Published 8:54 am Monday, June 25, 2007

By Staff
Teams continue to search old town
Special To The Daily News
BATH — Dr. Charles Ewen takes a small digging trowel and points to the somewhat differently shaded layers of soil. As he gets to the bottom of the 4-foot-6-inch excavation, he points to the brick remains of a 1740s era cellar.
This is what Ewen and his students have been working on five weeks this summer — excavating another site in Bath, which has served as a historical classroom for Ewen for five years.
To answer that question, for the past several years Ewen has taken his undergraduate and graduate students to Bath to perform “shovel tests” — every 20 feet, you dig a hole until you get down to sterile subsoil to see what you can find.
A European settlement near the Pamlico River in the 1690s laid the way for the founding of Bath in 1705, North Carolina’s first town. The first settlers were French Protestants from Virginia. By 1707, the town had a grist mill and the colony’s first shipyard; the next year, Bath consisted of 12 houses and about 50 people, according to the North Carolina Historic Sites website.
For five weeks this spring and early summer, Ewen’s group of 10 students worked on the site of a 1740s communal store house that is on an adjacent lot to the Bonner House. That house, built in 1830, still stands on the site of John Lawson’s house, built around 1705.
Ewen believes the storehouse was used until 1750 or 1760, and artifacts dating to the mid-18th century support his theory. “It was unusual to have a full brick cellar at that time; this is something special,” he said.
Lawson was one of the early residents of Bath.

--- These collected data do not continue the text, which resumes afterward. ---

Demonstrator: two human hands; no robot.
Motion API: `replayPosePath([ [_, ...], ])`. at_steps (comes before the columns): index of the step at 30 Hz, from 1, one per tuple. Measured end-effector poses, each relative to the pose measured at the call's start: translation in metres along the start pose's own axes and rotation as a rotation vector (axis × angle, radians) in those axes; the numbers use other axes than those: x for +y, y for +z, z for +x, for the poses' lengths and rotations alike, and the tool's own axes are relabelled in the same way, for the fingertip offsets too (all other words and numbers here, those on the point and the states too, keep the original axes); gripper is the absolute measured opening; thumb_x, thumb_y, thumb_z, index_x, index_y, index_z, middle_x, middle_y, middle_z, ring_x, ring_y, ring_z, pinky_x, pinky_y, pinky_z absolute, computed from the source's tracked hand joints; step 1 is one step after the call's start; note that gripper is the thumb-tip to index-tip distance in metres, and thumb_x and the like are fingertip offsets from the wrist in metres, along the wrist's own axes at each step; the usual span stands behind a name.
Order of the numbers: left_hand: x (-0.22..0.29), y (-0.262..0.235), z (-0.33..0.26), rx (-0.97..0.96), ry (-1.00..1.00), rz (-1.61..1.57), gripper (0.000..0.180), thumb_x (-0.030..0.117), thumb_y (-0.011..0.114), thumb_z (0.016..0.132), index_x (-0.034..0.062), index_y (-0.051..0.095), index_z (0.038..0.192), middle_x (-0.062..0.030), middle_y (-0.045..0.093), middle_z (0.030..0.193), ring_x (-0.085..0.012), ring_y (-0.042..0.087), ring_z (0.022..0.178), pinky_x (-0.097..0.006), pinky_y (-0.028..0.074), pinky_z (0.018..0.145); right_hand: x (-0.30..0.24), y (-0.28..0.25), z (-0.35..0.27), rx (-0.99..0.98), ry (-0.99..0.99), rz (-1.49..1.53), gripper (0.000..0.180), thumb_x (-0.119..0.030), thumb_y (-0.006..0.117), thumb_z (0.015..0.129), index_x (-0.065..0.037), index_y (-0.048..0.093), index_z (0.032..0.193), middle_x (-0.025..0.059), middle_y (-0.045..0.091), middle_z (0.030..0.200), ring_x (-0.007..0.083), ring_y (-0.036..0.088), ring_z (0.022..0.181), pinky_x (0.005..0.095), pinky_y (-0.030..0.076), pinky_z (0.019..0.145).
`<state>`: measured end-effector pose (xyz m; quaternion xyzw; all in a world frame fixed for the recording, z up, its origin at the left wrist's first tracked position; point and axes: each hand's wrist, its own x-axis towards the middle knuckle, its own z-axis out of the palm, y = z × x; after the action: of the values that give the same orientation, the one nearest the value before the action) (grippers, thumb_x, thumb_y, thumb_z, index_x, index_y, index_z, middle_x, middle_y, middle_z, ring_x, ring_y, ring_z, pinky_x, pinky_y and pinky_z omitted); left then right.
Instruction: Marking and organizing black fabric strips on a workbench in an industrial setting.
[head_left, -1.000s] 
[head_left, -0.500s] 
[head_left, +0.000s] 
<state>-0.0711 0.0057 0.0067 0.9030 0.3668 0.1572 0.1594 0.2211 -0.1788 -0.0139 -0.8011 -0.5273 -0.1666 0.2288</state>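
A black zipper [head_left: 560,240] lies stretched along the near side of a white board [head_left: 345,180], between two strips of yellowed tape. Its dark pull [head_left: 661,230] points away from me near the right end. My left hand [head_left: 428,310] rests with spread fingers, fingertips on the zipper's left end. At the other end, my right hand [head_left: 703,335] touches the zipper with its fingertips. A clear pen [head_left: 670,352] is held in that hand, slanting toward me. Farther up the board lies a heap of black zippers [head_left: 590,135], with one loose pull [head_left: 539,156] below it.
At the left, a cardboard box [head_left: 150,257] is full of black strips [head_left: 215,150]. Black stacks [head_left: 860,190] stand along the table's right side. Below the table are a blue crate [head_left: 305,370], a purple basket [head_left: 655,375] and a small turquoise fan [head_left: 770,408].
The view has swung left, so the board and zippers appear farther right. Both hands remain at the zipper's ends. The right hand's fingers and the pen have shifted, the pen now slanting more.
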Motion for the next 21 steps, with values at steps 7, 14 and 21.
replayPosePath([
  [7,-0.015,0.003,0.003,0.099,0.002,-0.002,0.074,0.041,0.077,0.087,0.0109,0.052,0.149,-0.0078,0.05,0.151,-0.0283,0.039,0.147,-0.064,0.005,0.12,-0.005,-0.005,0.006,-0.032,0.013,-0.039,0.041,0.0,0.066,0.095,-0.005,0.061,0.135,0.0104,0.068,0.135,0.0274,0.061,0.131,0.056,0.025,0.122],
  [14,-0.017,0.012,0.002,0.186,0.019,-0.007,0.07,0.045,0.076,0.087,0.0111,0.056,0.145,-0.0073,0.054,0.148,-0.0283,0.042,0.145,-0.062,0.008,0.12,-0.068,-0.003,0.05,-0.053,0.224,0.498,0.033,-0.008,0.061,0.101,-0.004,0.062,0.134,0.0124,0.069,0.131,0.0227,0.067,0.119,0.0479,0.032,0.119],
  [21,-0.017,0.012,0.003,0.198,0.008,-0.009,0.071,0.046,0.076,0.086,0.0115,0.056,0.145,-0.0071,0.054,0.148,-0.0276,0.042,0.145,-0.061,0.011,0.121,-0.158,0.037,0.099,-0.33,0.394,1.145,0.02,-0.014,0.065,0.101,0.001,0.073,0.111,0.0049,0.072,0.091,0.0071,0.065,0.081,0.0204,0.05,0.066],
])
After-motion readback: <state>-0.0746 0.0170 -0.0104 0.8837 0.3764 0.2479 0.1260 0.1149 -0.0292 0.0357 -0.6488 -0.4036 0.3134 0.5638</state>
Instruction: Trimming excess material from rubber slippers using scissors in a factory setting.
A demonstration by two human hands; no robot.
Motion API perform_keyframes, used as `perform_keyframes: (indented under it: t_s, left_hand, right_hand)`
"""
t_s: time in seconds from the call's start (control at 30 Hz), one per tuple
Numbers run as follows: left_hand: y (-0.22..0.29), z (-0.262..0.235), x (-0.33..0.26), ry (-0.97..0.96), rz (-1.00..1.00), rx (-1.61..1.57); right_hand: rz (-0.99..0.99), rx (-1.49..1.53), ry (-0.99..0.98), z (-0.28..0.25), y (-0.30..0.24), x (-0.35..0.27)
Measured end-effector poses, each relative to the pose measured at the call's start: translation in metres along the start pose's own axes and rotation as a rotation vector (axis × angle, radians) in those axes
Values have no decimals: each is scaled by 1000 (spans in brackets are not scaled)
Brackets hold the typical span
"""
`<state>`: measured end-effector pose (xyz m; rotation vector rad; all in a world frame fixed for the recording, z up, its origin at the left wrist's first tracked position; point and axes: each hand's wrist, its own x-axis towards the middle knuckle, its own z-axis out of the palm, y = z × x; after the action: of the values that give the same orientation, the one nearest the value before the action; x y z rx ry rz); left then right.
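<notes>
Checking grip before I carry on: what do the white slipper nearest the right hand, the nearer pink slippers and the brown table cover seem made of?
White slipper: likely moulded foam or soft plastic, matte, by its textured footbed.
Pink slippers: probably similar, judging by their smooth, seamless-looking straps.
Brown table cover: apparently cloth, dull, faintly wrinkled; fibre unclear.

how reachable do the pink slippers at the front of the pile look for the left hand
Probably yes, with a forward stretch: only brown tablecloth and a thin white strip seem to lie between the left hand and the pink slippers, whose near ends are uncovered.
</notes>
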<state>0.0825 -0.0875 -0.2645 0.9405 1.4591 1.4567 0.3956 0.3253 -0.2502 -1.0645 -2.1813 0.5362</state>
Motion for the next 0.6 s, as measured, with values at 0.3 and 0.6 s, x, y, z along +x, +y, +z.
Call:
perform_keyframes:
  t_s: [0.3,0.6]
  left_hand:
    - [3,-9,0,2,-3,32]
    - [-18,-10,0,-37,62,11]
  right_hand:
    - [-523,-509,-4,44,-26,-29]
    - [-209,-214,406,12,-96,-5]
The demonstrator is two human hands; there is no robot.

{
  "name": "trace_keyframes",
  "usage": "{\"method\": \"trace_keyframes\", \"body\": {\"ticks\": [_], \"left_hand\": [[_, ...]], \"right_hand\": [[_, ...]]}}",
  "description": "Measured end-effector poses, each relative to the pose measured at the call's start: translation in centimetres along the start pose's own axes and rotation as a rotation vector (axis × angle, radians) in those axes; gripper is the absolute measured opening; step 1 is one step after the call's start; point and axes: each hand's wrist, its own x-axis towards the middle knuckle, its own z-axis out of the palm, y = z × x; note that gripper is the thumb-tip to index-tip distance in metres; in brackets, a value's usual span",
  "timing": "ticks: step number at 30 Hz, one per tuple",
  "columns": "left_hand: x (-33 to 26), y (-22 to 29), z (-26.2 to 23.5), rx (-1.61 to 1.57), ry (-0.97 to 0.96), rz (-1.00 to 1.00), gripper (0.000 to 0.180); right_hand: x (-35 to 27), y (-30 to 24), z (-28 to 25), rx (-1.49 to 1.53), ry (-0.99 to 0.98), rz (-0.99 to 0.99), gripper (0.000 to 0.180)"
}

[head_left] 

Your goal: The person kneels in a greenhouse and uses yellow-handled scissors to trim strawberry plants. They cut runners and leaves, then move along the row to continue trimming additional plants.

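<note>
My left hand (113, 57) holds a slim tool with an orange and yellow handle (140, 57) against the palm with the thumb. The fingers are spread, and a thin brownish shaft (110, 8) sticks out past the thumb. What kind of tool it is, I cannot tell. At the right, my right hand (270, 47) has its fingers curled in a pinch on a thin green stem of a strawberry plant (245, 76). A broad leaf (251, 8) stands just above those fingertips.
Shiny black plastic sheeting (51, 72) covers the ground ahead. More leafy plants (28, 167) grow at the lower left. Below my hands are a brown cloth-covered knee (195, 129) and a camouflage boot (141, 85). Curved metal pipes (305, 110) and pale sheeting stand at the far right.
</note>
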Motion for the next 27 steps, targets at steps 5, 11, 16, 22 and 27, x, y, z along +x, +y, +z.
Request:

He was a naturalist, explorer and surveyor general for the Lords Proprietors and author of the first history of Carolina in 1709. He was killed in 1711 by Tuscarora Indians while exploring the Neuse River.
Last year, Ewen received a seed grant from ECU’s Research and Graduate School to support graduate students working on the project for a year.
Ewen said the hands-on experience of working at a site is a must for the students’ education.
As their project time was ending, Ewen and his students made plans to line the dig site with thick black plastic and then re-fill the soil until they come back next summer to continue their work.
Found at the site during this dig were pieces of broken Staffordshire slipware, which Ewen described as an early 18th century type of utilitarian ware. The remains of the dish were found in the bottom of the excavation site covered with cow ribs. Found about two feet away were broken remains of a lead-glazed rust-colored course earthenware utilitarian dish. Many of those pieces are the size of an adult’s hand or larger.
Bath was North Carolina’s first port and exported pine, pitch to be used in boat making and turpentine to England.
In addition to the artifacts that Ewen and his students will clean, analyze and eventually return to Bath for their historical displays, ECU is creating audio and video podcasts explaining the archaeological dig process and the historical context of the materials found. Recently Donna Kain from the ECU Department of English was back in Bath to film Ewen and the students working. She and her colleague, Tom Shields, have been doing that during the five-week field school.
Ewen said that he envisions people being able to download the podcasts to listen to as they walk along the streets of Bath. As they pass the Bonner House, they will hear who Joseph Bonner was and about the summer house he built in 1830 that still stands.
Kain said, “This is a wonderful opportunity to use the web to show these digs and for people to see how archaeology is done. It’s exciting to see. These are people’s back yards — history in your own town.”